MATLACK, INC., PETITIONER
v.
WORKMEN'S COMPENSATION APPEAL BOARD (WILLIAM H. RENNIE), RESPONDENTS



Appeal from the Order of the Workmen's Compensation Appeal Board in case of William H. Rennie v. Matlack, Inc., No. A-81011.

COUNSEL

Richard L. Rosenzweig, Rosenzweig, Rosenzweig & Burton, for petitioner.

P. Andrew Diamond, Lewis and Stockey, for respondent, William H. Rennie.

Judges Blatt, Craig and MacPhail, sitting as a panel of three. Opinion by Judge Blatt.

Author: Blatt

[ 71 Pa. Commw. Page 271]

The petitioner, Matlack, Inc. (Matlack) appeals a decision of the Pennsylvania Workmen's Compensation Appeal Board (Board) which affirmed a referee's award of benefits to William H. Rennie (claimant) for a heart attack he sustained while in the course of his employment.
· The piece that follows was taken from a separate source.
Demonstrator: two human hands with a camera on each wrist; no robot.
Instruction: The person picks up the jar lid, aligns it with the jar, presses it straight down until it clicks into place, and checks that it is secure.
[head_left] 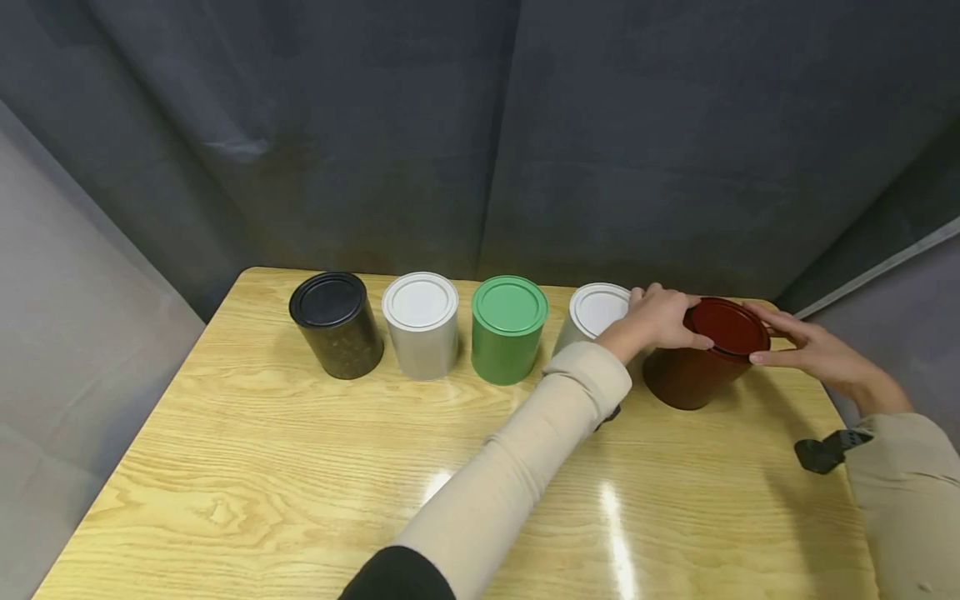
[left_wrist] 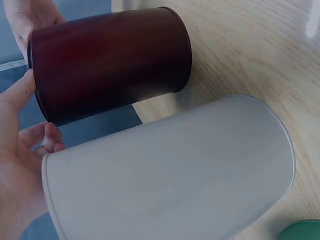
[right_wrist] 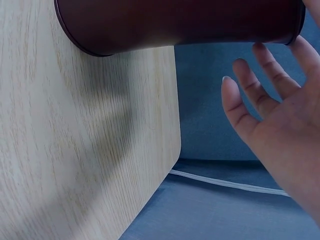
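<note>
A dark red lidded canister (head_left: 686, 379) stands upright on the table, between both hands. My left hand (head_left: 662, 321) holds its upper rim from the left, thumb on the near edge of the lid and fingers towards the back. From the right, my right hand (head_left: 821, 357) holds the same rim between thumb and index finger; its other fingers (right_wrist: 245, 85) are spread off the wall in the right wrist view. Close by the left hand is a white-lidded canister (head_left: 597, 310), partly hidden by the left forearm; its pale body (left_wrist: 170, 175) fills the lower left wrist view.
Further left in the row stand a green canister (head_left: 508, 333), another white-lidded canister (head_left: 422, 329) and a black canister (head_left: 341, 333). The wooden table (head_left: 225, 467) ends at a dark curtain (head_left: 360, 142). Its right edge lies close beyond the red canister.
</note>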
The claimant was employed by Matlack as a tractor-trailer driver driving long and short hauls, intrastate and interstate. Throughout the period of his employment, he consistently drove between ten to 12 hours per day, five to six days a week. On July 27, 1977 he fell while dismounting from a truck at a rest stop on the Pennsylvania Turnpike and suffered injuries to his left leg. He filed a claim, had a hearing, and was awarded benefits by the referee who found that the claimant had suffered physical incapacitation. This disability existed from August 4, 1977 until October 1, 1977 when the claimant returned to work. In a

[ 71 Pa. Commw. Page 272]

    subsequent unrelated incident on May 23, 1978, however, while driving one of Matlack's tanker-trucks for a period in excess of four hours, he suffered a heart attack. The referee, in awarding benefits for this later claim, found that the stress and physical fatigue involved in his work for Matlack, both in general and on that day, was a substantial factor which precipitated his heart attack, that he was physically incapable of returning to work as either a tanker driver or in other minor work, and that he was totally disabled. The Board affirmed the referee's award of benefits for both injuries and the instant appeal ensued.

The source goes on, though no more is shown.